FDA Approves Valneva’s First-Ever Chikungunya Vaccine
Today’s life science stories include the first-ever Chikungunya virus vaccine, the launch of clinical trials for Stargardt disease, a pneumococcal vaccine, a pancreatic cancer trial, and more.
FDA Approves 1st Vaccine to Prevent Chikungunya Virus
The FDA approved Valneva’s (Saint-Herblain, France) Ixchiq, a single-dose, live-attenuated vaccine for prevention of disease caused by chikungunya virus in people 18 years or older at increased risk of exposure to the virus. This is the first licensed chikungunya vaccine. Chikungunya is a mosquito-borne viral disease, which causes symptoms in up to 97% of humans after four to seven days after the mosquito bite. Symptoms include acute onset of fever, debilitating joint and muscle pain, headache, nausea, rash and chronic arthralgia (joint stiffness). High-risk areas for travelers include the Americas, parts of Africa, and Southeast Asia. Between 2013 and 2023, more than 3.7 million cases were reported in the Americas.
Ocugen Doses 1st Patient in Stargardt Disease Trial
Ocugen (Malvern, Pa.) dosed the first patient in its Phase I/II GARDian trial of OCU410ST for Stargardt disease. Stargardt is a rare, genetically inherited disease of the retina, which often causes slow progressive vision loss in children and adults. OCU410ST is an AAV gene therapy based on the company’s Nuclear Hormone Receptor (NHR) RAR Related Orphan Receptor A (RORA) gene approach. The trial will evaluate the safety of unilateral subretinal administration of the therapy in patients with Stargardt disease.

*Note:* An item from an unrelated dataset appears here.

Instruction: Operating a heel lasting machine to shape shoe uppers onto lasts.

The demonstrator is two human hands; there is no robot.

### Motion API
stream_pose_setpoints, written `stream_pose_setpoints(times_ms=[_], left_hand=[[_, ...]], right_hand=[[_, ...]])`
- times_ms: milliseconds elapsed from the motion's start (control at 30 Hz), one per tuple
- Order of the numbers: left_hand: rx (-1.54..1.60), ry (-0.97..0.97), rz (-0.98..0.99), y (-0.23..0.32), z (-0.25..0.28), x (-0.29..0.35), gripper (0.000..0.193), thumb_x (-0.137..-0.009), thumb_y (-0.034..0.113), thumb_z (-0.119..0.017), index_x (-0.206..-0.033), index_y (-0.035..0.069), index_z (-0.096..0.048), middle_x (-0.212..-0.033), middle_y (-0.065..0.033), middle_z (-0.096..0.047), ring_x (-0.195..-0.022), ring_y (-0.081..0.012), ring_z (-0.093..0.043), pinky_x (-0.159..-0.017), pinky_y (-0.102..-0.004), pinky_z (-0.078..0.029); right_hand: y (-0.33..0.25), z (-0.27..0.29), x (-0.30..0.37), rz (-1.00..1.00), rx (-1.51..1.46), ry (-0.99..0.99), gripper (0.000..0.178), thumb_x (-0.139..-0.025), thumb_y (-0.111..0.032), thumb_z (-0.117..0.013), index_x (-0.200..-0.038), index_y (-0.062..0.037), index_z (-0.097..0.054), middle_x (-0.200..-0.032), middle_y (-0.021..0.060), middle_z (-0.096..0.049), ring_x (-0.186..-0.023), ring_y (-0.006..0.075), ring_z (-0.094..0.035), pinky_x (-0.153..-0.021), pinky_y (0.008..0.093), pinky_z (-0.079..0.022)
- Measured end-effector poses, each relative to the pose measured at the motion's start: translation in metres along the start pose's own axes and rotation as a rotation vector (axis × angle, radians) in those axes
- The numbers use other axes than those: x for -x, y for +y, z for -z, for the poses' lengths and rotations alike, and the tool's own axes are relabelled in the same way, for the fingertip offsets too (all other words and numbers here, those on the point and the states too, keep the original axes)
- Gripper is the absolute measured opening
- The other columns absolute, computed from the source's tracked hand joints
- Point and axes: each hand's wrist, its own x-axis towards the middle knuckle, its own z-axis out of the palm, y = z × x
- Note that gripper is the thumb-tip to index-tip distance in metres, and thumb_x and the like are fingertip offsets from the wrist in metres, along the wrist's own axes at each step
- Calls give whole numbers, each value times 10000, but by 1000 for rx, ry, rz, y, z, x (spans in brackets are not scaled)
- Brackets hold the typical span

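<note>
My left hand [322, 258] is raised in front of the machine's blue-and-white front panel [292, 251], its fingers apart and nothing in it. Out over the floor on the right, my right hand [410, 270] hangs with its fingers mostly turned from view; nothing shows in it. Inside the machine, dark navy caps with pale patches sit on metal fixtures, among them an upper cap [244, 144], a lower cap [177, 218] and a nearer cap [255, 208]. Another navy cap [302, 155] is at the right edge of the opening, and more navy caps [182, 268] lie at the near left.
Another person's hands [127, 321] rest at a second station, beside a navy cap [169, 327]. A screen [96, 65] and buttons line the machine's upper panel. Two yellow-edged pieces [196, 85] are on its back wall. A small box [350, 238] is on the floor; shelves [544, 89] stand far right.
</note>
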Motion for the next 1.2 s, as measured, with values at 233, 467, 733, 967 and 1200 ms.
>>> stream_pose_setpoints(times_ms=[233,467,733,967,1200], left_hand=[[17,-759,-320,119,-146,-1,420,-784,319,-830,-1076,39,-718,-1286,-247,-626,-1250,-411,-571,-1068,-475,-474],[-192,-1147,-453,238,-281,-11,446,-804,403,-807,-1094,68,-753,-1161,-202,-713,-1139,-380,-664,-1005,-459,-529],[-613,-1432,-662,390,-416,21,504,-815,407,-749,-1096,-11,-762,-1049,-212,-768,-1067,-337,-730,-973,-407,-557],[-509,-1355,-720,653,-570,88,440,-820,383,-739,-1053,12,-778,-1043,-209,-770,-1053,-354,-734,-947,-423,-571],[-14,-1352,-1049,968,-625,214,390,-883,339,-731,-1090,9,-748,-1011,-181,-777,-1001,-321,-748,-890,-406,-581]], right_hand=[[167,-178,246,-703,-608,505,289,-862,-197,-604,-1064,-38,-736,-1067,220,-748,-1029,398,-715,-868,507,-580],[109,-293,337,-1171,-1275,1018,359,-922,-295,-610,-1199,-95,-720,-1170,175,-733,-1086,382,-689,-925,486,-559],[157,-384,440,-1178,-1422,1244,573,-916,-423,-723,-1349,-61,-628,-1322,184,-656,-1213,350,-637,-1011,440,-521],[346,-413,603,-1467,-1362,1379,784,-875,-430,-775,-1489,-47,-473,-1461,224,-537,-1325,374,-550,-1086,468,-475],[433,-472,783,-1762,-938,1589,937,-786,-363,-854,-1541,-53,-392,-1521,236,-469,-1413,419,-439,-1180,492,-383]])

Vaxcyte Dosed 1st Patients in Phase I/II Trial of Pneumococcal Vaccine
Vaxcite (San Carlos, Calif.) dosed the first participants in a Phase I/II trial for VAX-31, a 31-valent pneumococcal conjugate vaccine candidate to prevent invasive pneumococcal disease (IPD) in adults. The trial will enroll about 1,000 adults 50 years of age and older. Topline data is expected in the second half of 2024.

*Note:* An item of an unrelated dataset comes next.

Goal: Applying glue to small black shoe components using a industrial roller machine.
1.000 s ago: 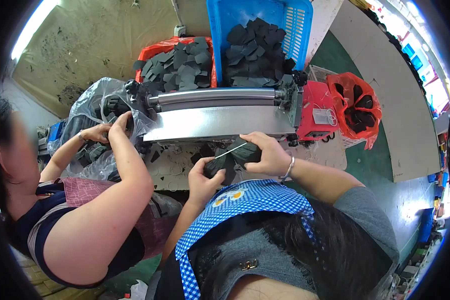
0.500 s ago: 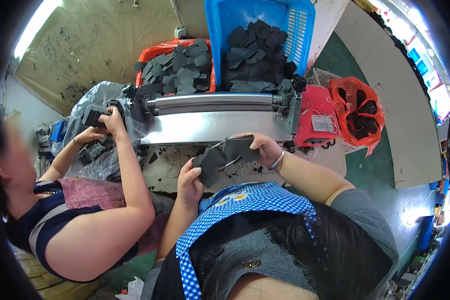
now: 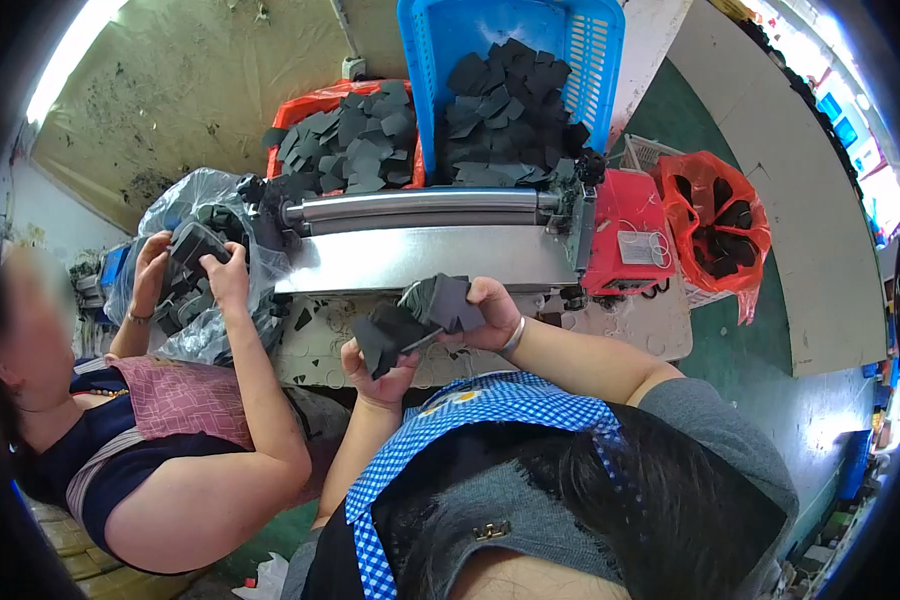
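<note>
Surface [image 3: 630, 335]: pale, speckled with dark offcuts, carrying a roller machine [image 3: 420, 235] with red housing. Left hand [image 3: 380, 370] and right hand [image 3: 485, 315], each grip pinching dark foam pieces [image 3: 415, 315] just above the surface's near edge. Blue basket [image 3: 515, 70] of like pieces behind; green floor [image 3: 770, 390] at right.

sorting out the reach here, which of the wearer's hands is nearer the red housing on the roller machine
Right. The right hand grips dark pieces just left of the red housing; the left hand sits lower and further left.
</note>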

“Leveraging the foundation established by our lead PCV candidate, VAX-24, we believe we have an opportunity to deliver a best-in-class PCV franchise that provides the broadest spectrum of coverage and improves immune responses compared to the standard of care in adults today,” stated Grant Pickering, CEO and Co-Founder of Vaxcyte.
Pharma Two B Published Positive Phase III Parkinson’s Disease Data
Pharma Two B (Rehovot, Israel) published data from a Phase III trial of P2B001 in early Parkinson’s disease patients. The drug is a fixed, low-dose extended-release combination of pramipexole 0.6mg and rasagiline 0.75mg. The study compared the safety and efficacy of the drug in early Parkinson’s patients compared to its components and to commercial doses of the dopamine agonist pramipexole (PramiER) (mean 3.2mg per day). It included 544 untreated patients with Parkinson’s disease who were randomized 2:2:2:1 to treatment with P2B001, its individual components, or marketed PramiER individually titrated to optimal dose. The drug offered benefits comparable with commercially used doses of PramiER while minimizing associated daytime sleep-related and dopaminergic side effects and superior efficacy on motor symptoms and activities of daily living compared to the individual components.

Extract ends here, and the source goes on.